Dataset entries:
______
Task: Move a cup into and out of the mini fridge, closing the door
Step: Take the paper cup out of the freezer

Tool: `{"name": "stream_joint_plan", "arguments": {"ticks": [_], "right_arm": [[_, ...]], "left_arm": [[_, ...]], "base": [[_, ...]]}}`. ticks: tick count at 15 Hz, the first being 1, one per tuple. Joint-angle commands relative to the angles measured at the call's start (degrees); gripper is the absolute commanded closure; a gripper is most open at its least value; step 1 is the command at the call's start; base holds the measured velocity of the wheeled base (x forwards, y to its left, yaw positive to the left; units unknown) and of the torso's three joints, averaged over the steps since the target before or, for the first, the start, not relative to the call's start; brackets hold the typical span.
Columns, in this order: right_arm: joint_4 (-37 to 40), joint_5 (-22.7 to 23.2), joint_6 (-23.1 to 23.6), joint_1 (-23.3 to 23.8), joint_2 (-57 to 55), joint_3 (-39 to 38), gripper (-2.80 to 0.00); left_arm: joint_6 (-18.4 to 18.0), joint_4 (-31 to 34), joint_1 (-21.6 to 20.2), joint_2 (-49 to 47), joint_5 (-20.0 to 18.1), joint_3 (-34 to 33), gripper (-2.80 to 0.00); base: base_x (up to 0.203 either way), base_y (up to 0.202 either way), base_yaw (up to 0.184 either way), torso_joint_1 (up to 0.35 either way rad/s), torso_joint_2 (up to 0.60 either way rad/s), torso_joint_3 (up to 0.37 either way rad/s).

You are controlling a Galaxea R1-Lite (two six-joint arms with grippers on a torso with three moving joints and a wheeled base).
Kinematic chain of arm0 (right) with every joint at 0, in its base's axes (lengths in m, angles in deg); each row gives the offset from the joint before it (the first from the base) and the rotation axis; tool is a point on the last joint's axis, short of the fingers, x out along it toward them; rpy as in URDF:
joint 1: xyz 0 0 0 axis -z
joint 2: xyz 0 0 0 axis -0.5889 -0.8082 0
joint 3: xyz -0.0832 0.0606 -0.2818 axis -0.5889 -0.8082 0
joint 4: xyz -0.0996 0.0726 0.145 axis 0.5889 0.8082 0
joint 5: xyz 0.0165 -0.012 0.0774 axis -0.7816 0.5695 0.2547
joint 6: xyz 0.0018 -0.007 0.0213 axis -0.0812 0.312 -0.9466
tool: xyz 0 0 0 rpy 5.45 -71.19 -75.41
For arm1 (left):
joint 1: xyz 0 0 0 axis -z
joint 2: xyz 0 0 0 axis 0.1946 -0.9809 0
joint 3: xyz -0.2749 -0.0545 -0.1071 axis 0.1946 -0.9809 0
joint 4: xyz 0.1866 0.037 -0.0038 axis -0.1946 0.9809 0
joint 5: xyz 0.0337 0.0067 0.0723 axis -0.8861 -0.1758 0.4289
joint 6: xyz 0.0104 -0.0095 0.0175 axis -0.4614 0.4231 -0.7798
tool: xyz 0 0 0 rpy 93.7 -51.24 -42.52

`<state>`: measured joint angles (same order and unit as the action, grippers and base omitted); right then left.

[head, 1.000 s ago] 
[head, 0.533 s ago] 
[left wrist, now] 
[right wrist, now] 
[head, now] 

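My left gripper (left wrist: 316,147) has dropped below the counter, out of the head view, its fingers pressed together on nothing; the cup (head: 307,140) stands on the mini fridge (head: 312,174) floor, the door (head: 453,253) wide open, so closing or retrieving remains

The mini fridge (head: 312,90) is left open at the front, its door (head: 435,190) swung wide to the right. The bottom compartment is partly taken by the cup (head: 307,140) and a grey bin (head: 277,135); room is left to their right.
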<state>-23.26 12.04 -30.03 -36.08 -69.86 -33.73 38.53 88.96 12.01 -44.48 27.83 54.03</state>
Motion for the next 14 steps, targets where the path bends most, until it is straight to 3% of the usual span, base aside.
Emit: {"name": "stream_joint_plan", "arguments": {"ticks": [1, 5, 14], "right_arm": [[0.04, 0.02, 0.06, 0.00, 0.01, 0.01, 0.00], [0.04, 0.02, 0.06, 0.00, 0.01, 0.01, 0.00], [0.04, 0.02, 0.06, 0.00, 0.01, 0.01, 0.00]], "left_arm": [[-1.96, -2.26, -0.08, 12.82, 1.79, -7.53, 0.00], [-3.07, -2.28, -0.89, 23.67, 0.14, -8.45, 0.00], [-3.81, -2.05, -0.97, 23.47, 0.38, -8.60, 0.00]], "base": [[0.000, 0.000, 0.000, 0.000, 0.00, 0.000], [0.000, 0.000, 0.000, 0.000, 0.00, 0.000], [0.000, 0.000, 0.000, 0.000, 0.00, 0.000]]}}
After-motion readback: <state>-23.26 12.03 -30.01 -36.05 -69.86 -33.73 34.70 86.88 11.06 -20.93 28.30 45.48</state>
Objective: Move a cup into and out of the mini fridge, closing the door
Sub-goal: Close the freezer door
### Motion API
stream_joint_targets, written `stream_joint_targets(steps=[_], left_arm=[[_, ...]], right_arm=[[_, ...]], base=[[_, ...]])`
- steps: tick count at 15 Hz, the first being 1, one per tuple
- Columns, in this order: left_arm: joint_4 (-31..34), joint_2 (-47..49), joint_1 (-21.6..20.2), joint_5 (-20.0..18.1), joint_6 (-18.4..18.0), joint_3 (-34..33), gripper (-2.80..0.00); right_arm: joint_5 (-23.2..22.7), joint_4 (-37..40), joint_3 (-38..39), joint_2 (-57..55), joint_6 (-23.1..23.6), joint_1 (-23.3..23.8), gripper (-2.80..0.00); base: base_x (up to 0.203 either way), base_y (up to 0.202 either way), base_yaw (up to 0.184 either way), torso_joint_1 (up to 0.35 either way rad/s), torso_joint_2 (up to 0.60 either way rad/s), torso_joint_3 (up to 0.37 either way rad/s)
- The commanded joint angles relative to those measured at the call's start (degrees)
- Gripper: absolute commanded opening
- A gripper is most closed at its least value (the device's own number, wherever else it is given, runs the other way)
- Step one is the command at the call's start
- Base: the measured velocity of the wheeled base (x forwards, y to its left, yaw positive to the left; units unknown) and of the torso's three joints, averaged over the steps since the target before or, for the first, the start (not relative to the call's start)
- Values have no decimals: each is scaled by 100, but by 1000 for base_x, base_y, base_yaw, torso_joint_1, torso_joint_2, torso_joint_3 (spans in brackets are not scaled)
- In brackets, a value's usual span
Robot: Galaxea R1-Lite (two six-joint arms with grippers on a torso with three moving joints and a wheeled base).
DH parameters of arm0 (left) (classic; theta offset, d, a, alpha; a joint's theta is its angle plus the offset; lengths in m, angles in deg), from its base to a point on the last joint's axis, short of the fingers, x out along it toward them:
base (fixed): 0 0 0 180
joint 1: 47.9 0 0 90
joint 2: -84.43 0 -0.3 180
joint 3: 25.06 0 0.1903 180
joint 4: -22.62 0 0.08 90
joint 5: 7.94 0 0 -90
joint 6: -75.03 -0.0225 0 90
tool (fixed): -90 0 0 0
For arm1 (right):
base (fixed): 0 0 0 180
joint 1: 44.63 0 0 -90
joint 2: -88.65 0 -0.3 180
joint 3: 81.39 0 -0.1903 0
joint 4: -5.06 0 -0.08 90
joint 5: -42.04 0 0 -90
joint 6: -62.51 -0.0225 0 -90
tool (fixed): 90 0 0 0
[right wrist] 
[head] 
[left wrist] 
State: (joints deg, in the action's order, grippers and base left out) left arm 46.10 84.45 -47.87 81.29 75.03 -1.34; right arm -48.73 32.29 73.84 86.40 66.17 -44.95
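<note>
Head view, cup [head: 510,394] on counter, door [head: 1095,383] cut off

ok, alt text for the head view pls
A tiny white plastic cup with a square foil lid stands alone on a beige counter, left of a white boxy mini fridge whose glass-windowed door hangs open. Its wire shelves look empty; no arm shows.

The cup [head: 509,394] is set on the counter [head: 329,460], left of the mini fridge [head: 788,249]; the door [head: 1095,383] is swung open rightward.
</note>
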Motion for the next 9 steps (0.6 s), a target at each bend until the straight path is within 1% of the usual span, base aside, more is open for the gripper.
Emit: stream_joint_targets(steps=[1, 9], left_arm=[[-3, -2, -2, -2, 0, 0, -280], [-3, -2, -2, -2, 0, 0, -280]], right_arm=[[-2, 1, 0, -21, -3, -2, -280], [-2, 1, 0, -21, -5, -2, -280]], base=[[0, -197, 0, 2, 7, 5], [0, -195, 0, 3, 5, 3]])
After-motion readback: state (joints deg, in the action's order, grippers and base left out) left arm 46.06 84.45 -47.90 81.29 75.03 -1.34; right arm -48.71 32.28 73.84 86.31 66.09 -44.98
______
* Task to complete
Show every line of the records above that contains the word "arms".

* Answer
You are controlling a Galaxea R1-Lite (two six-joint arms with grippers on a torso with three moving joints and a wheeled base).
Robot: Galaxea R1-Lite (two six-joint arms with grippers on a torso with three moving joints and a wheeled base).

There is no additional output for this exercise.